▶ **WORK ITEM**: Each line of the records below that contains "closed" needs to be copied.

*** Block opens ***

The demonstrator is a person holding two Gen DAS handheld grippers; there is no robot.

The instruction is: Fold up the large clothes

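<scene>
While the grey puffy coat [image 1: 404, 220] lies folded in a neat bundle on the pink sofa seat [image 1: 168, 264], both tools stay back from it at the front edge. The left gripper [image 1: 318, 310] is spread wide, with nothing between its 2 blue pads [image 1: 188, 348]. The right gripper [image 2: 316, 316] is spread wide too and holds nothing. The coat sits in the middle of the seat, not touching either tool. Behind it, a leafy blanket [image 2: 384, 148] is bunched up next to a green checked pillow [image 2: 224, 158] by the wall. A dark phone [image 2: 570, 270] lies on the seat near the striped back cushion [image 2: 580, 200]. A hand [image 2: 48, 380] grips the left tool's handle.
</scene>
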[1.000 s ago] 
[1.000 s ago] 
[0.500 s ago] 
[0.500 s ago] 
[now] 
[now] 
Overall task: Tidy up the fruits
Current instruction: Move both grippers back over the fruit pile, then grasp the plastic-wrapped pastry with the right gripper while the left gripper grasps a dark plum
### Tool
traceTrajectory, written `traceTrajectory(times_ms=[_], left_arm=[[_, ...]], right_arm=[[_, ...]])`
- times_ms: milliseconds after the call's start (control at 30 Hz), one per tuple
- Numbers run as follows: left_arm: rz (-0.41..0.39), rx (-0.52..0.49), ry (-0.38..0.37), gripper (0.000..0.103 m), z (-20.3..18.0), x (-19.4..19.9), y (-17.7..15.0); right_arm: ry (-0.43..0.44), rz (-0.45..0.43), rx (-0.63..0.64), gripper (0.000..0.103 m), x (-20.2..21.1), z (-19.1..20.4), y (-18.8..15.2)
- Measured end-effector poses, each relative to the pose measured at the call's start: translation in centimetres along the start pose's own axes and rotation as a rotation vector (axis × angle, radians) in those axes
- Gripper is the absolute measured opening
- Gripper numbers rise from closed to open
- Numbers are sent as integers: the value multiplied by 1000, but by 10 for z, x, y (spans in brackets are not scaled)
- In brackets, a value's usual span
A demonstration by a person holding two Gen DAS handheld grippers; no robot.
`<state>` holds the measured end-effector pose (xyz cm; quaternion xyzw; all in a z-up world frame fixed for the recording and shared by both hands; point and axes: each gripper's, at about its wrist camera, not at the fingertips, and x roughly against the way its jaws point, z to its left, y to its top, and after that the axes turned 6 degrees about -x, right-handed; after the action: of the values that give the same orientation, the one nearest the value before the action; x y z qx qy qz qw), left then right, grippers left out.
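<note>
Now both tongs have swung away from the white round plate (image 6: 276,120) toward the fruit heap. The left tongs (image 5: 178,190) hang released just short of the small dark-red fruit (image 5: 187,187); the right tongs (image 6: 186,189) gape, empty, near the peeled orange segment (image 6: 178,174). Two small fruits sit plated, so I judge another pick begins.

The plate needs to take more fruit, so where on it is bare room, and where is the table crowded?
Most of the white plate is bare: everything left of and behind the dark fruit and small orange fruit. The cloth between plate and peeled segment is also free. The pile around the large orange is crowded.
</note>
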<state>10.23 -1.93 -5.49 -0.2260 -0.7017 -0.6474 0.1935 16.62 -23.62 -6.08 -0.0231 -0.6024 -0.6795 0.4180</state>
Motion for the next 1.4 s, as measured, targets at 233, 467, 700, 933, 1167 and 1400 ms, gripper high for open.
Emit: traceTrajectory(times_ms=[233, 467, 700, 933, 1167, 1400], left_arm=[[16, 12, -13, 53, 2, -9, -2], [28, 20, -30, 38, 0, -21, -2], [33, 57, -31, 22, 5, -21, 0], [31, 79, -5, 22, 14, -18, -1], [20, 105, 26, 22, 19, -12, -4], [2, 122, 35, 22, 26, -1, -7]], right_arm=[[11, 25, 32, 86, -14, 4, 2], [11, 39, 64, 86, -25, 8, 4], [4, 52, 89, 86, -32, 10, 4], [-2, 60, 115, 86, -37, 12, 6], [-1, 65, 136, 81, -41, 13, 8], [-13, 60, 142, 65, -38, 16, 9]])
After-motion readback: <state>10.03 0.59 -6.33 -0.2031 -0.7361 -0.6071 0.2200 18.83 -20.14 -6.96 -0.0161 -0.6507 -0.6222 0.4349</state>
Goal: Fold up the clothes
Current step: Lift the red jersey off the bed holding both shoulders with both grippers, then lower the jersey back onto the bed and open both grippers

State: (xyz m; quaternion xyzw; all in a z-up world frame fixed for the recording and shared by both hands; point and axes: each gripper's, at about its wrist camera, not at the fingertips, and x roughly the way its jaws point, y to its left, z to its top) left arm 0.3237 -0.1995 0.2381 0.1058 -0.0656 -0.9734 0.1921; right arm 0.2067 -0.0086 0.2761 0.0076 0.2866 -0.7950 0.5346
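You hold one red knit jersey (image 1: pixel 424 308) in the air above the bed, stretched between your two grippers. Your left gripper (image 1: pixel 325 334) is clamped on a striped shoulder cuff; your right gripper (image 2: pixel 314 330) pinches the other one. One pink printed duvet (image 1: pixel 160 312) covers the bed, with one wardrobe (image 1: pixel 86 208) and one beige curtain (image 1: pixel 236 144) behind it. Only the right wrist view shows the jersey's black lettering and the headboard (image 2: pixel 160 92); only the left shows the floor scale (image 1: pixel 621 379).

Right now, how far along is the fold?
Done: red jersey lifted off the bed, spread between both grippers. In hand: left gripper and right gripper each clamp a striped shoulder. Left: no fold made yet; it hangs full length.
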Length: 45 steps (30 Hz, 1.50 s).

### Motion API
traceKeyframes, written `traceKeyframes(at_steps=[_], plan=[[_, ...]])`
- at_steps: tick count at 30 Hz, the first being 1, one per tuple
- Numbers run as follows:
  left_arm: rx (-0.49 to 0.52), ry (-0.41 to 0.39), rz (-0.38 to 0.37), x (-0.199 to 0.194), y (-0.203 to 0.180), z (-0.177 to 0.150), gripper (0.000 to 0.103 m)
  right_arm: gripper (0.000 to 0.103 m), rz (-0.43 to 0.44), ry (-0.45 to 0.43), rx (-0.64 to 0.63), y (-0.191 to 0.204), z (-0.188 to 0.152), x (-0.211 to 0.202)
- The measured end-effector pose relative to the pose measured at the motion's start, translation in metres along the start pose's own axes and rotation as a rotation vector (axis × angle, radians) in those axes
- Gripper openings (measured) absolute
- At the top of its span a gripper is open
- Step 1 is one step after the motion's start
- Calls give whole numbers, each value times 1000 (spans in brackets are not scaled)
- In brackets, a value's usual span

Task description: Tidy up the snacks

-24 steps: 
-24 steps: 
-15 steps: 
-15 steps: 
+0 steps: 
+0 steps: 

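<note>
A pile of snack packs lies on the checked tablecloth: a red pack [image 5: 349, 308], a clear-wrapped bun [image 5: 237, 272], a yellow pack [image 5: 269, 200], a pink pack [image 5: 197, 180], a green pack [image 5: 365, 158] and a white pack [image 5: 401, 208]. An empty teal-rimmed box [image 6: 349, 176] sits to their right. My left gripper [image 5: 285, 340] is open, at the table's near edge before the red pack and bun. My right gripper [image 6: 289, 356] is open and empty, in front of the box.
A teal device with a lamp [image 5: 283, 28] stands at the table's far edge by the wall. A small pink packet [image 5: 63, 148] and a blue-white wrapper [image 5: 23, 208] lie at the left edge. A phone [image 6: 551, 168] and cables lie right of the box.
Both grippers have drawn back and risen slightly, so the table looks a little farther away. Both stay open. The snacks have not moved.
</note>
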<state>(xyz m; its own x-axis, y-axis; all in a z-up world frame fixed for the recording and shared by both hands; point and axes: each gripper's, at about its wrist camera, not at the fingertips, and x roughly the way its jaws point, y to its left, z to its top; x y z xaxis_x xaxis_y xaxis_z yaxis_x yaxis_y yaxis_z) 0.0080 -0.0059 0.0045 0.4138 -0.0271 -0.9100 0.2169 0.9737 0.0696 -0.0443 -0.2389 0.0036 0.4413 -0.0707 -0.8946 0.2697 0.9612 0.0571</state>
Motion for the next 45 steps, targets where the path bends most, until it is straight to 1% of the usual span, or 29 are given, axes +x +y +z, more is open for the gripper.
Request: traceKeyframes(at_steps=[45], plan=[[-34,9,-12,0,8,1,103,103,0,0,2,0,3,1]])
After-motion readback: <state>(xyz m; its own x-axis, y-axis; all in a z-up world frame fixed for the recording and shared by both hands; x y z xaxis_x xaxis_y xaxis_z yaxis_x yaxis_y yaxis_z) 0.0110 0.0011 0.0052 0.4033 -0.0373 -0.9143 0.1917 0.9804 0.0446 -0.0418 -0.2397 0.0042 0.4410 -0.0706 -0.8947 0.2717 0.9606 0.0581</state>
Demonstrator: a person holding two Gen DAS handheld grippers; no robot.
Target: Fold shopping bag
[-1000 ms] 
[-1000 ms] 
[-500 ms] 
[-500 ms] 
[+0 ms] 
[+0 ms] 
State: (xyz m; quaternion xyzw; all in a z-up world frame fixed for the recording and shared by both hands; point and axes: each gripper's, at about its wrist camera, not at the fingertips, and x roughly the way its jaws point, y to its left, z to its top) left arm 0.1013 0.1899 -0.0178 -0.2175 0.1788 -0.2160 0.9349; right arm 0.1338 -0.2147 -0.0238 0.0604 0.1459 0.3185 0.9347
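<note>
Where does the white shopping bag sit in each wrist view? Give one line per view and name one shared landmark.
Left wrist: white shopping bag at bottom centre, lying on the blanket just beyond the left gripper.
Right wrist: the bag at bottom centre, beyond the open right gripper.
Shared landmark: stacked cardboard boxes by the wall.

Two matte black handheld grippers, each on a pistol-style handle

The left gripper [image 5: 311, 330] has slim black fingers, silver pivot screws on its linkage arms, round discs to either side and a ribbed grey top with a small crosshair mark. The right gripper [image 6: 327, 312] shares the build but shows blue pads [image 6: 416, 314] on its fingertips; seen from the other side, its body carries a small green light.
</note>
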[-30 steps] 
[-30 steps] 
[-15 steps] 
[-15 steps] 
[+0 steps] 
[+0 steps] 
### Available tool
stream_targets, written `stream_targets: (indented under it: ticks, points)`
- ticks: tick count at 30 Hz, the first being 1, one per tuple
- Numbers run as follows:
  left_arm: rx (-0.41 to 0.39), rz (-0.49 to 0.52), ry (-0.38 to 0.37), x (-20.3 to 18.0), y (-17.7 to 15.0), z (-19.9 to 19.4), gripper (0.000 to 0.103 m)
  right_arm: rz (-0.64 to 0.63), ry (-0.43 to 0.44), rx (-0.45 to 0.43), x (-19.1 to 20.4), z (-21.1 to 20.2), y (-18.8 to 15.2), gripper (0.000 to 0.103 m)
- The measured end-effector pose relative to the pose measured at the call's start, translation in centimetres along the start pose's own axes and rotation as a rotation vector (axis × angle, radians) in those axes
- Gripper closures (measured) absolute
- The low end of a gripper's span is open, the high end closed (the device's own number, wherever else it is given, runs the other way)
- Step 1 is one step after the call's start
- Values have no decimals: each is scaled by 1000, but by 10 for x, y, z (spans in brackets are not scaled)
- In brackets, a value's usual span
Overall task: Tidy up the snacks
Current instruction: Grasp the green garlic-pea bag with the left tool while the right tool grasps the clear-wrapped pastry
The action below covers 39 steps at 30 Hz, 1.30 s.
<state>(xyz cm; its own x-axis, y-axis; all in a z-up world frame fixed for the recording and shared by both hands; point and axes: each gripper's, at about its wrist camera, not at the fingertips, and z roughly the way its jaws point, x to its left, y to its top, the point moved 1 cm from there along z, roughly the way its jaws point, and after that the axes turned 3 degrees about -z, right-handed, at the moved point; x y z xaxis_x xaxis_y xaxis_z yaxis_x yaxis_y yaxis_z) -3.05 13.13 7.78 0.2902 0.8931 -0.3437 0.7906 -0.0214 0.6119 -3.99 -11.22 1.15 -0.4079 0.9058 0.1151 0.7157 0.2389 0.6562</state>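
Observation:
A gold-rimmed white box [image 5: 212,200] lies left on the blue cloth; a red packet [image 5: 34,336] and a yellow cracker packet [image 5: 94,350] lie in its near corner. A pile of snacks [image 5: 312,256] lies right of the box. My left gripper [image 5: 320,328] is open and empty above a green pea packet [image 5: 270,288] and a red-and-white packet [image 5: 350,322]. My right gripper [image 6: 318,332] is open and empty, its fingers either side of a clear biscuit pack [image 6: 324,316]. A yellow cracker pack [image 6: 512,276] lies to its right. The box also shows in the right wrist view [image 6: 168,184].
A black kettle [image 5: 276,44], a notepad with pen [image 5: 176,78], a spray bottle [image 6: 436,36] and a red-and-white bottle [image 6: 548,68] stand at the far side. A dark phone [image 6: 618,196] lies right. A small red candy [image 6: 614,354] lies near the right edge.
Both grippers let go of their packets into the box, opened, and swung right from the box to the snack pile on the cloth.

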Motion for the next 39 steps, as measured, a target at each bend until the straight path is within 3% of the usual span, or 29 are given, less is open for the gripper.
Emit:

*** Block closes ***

▶ **ANSWER SECTION**:
- Gripper numbers rise from closed to open
- The low end of a gripper's span is open, the high end closed (the device's own number, wherever else it is given, runs the other way)

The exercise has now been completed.